Your instructions:
Reproduce, exactly and only, the lines of the data that follows from the one containing "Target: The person" down to the one containing "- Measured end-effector", without pictures.

Exercise material:
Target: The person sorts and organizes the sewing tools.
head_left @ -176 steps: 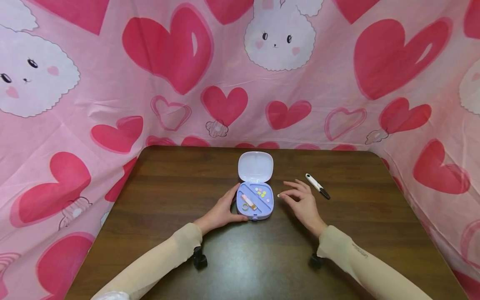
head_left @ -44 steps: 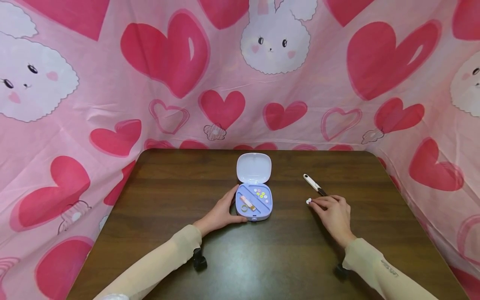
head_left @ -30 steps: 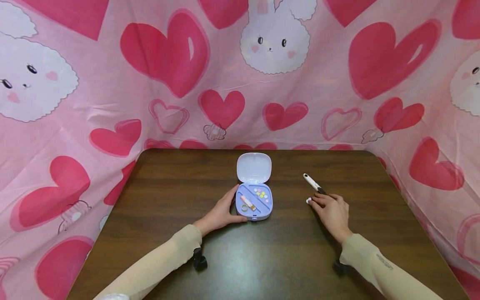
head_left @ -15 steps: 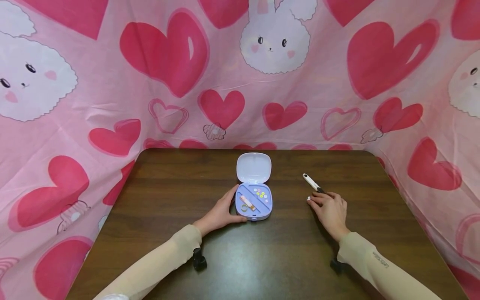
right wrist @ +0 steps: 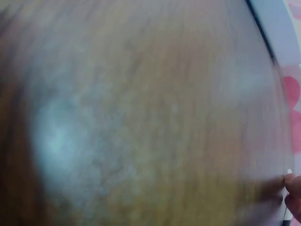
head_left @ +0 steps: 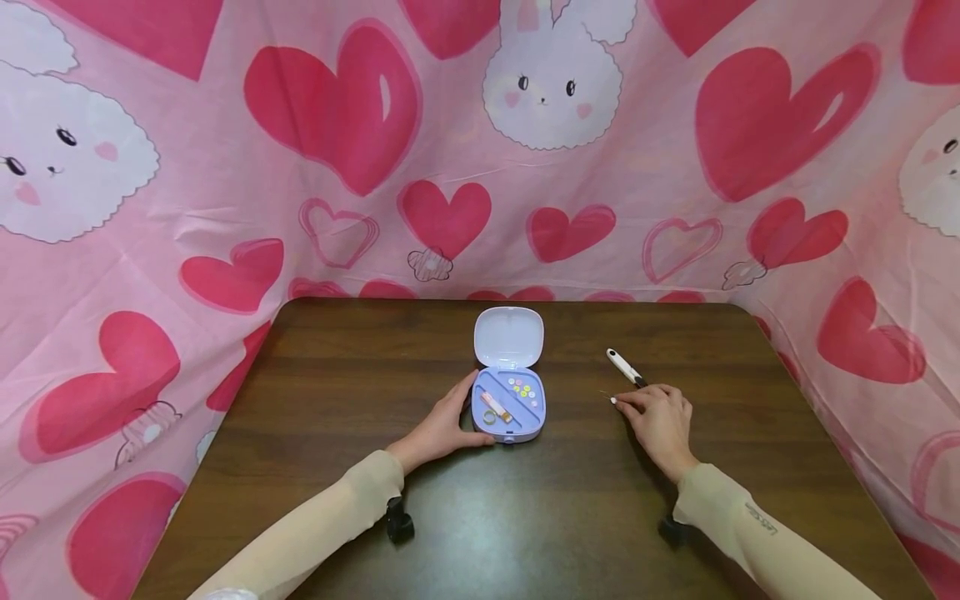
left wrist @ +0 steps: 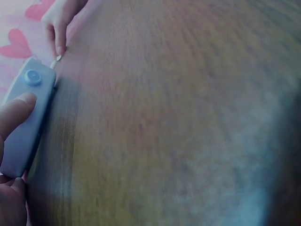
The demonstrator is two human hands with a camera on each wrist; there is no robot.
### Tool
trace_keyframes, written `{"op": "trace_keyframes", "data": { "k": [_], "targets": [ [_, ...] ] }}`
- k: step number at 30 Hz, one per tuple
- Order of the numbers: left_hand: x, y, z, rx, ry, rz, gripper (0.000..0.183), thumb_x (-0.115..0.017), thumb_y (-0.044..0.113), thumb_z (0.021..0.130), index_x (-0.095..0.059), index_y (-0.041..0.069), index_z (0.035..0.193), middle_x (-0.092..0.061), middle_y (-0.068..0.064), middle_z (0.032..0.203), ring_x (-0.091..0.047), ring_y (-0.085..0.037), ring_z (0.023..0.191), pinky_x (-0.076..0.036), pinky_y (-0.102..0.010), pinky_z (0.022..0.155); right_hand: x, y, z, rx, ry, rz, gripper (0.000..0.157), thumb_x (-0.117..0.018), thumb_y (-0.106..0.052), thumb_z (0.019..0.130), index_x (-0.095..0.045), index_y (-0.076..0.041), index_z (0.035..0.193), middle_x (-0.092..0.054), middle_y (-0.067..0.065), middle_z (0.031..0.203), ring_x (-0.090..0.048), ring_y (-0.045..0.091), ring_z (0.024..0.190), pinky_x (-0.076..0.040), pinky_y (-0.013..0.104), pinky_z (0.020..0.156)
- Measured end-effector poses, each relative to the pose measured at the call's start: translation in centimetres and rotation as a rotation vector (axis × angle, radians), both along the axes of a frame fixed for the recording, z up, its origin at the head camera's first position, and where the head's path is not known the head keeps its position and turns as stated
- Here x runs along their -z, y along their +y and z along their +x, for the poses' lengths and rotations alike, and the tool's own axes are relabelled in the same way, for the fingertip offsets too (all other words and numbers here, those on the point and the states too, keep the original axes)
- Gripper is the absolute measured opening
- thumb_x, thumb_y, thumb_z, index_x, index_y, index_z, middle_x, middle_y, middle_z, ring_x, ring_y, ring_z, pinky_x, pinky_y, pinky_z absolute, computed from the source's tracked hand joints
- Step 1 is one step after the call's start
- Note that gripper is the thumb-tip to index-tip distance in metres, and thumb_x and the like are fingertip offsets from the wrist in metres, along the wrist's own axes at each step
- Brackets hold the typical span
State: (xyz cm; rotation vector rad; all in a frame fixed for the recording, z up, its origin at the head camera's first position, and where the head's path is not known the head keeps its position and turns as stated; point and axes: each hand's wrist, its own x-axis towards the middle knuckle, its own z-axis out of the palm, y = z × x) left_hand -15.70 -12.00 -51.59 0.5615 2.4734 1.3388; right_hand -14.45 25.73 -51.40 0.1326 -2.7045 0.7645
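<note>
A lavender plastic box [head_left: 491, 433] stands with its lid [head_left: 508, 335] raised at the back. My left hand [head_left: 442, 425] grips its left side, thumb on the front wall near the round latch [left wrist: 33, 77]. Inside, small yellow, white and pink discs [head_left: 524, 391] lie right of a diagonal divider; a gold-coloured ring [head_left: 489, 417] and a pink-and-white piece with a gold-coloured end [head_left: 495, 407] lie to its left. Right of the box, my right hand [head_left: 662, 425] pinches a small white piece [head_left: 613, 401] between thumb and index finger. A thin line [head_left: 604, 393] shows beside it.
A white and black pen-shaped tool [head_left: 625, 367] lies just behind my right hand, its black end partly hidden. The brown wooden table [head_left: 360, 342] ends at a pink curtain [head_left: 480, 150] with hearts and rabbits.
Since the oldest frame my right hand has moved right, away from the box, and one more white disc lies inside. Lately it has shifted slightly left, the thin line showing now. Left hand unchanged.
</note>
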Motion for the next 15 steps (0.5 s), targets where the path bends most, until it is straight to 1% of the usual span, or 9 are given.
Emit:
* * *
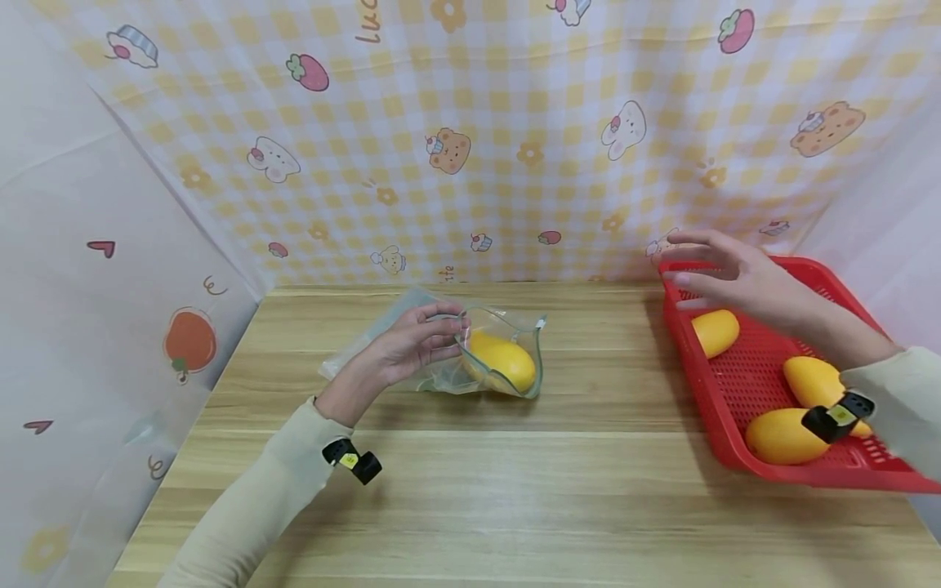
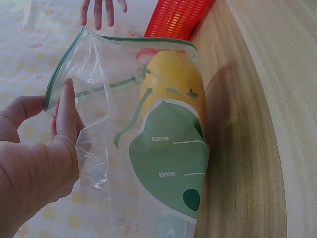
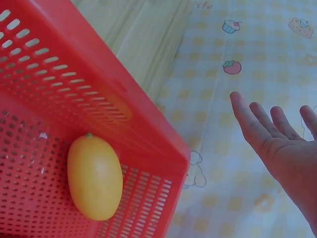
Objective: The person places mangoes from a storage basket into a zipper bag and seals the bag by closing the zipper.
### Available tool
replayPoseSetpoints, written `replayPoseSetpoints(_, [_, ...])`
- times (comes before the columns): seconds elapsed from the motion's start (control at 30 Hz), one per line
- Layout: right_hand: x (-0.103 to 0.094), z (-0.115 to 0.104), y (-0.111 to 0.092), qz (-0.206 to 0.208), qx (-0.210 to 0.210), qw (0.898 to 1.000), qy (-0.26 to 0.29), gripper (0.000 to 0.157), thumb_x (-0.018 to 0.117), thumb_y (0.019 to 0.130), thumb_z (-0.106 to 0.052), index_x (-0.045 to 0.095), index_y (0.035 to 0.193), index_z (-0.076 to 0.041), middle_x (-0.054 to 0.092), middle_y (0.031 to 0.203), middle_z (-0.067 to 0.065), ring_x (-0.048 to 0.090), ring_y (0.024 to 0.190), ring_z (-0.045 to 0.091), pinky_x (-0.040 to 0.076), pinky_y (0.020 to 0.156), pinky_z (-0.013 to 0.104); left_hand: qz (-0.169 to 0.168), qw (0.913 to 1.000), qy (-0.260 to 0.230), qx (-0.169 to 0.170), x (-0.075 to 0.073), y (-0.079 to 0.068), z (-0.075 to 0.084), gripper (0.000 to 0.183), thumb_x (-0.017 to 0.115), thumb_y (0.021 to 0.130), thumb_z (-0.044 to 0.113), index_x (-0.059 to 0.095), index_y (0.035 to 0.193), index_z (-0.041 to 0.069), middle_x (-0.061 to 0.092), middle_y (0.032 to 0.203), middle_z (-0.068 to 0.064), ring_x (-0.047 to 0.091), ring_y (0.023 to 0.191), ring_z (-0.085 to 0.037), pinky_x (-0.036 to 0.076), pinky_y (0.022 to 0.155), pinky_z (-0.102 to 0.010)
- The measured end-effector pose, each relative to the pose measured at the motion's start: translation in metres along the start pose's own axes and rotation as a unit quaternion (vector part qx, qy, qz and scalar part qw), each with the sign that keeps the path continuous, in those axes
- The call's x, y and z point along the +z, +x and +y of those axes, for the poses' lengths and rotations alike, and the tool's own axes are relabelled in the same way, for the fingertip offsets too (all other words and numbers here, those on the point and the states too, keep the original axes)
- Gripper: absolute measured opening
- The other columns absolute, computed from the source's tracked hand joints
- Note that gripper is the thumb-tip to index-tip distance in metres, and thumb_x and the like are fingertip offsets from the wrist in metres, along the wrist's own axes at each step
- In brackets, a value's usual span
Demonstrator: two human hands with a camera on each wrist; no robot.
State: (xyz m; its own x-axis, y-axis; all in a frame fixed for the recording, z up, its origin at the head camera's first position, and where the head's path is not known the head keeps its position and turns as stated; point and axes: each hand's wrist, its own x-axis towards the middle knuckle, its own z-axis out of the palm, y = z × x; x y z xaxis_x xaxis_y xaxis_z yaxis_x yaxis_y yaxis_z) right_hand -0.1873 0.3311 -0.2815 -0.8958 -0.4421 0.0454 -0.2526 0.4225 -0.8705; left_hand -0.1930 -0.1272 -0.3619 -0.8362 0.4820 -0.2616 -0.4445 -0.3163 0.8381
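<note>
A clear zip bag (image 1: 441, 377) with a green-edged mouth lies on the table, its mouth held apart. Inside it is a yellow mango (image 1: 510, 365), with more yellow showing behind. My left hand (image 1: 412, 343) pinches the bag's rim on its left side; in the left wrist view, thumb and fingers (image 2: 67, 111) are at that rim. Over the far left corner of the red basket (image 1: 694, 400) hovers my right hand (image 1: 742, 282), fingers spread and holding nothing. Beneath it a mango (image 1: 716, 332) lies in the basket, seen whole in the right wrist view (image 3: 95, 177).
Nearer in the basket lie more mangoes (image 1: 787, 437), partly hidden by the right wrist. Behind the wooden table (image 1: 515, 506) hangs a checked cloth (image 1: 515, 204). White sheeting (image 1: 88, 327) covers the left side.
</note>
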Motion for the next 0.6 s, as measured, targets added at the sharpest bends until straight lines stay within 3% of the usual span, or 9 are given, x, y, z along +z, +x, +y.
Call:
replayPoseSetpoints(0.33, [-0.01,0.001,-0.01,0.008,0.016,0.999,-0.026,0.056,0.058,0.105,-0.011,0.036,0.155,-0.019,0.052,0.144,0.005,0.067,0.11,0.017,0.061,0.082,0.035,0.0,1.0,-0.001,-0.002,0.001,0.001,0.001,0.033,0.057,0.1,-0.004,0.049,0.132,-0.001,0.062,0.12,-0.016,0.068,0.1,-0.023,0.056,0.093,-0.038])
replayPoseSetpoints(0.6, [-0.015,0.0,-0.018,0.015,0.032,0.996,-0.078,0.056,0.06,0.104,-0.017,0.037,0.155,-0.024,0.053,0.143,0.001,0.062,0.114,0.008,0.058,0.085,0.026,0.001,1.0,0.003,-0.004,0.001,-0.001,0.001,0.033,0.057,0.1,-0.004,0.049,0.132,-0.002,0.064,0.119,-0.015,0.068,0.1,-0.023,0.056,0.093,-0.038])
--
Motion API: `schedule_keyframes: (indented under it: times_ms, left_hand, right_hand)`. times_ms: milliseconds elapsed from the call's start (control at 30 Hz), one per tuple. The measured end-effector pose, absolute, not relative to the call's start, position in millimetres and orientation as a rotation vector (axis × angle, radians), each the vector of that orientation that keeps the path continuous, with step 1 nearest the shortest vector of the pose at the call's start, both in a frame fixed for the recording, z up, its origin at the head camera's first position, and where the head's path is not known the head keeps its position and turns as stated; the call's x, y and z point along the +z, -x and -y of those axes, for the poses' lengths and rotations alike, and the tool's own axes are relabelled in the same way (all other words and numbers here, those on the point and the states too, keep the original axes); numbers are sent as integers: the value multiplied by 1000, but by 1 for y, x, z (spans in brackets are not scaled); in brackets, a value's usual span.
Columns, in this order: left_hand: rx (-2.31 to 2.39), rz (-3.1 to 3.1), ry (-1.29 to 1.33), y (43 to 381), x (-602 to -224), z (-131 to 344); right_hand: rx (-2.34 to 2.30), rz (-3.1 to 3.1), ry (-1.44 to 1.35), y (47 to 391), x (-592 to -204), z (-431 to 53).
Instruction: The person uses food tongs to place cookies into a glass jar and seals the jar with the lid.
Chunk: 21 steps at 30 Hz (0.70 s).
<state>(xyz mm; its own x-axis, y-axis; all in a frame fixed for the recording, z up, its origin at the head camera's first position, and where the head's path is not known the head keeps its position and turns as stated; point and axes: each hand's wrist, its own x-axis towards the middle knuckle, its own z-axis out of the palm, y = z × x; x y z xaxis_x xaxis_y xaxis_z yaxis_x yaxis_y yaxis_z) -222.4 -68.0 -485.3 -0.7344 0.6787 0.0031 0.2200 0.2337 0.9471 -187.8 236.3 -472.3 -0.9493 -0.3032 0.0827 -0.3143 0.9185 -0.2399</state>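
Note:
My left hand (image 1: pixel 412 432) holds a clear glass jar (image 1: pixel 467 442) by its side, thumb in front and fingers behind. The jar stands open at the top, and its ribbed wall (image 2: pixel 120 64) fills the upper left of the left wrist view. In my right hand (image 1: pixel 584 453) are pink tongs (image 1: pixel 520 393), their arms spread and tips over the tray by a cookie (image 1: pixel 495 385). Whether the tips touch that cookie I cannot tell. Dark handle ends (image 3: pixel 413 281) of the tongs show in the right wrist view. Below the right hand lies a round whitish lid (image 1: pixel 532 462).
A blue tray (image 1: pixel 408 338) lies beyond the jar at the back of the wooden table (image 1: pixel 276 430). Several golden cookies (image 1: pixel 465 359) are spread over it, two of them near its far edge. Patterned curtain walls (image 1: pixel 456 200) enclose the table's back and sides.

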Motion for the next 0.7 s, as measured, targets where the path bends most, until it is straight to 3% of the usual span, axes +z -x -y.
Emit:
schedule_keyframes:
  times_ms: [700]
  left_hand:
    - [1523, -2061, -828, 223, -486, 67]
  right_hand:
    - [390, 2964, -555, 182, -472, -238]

Solution:
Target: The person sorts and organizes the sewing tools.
head_left @ -176 steps: 
head_left @ -44 steps: 
head_left @ -30 steps: 
head_left @ -15 steps: 
right wrist @ +0 steps: 
head_left @ +0 steps: 
left wrist @ +0 steps: 
The demonstrator is two human hands with a camera on each wrist; there is no robot.
### Tool
trace_keyframes, written `{"op": "trace_keyframes", "data": { "k": [_], "targets": [ [_, ...] ] }}`
- k: step number at 30 Hz, one per tuple
- Order of the numbers: left_hand: x, y, z, rx, ry, rz, gripper (0.000..0.183), thumb_x (-0.115..0.017), thumb_y (-0.044..0.113), thumb_z (0.021..0.130), index_x (-0.095..0.059), index_y (-0.041..0.069), index_z (0.035..0.193), middle_x (-0.092..0.061), middle_y (-0.068..0.064), middle_z (0.032..0.203), ring_x (-0.091..0.047), ring_y (-0.085..0.037), ring_z (0.023..0.191), pinky_x (-0.076..0.036), pinky_y (-0.102..0.010), pinky_z (0.022..0.155); right_hand: x, y, z, rx, ry, rz, gripper (0.000..0.157), thumb_x (-0.117..0.018), thumb_y (-0.106..0.052), thumb_z (0.019..0.130), index_x (-0.095..0.045), index_y (-0.076..0.041), index_z (0.035..0.193), middle_x (-0.092..0.054), middle_y (-0.067..0.065), middle_z (0.031..0.203), ring_x (-0.090..0.048), ring_y (-0.045..0.091), ring_z (0.024..0.190), pinky_x (-0.076..0.040), pinky_y (-0.013..0.104), pinky_z (0.020..0.156)
- Measured end-effector poses, each relative to the pose measured at the call's start: translation in centimetres and rotation as a rotation vector (axis × angle, radians), both along the axes of a frame fixed for the recording, z up, its origin at the head camera's first position, and where the head's path is not known the head keeps its position and turns as stated

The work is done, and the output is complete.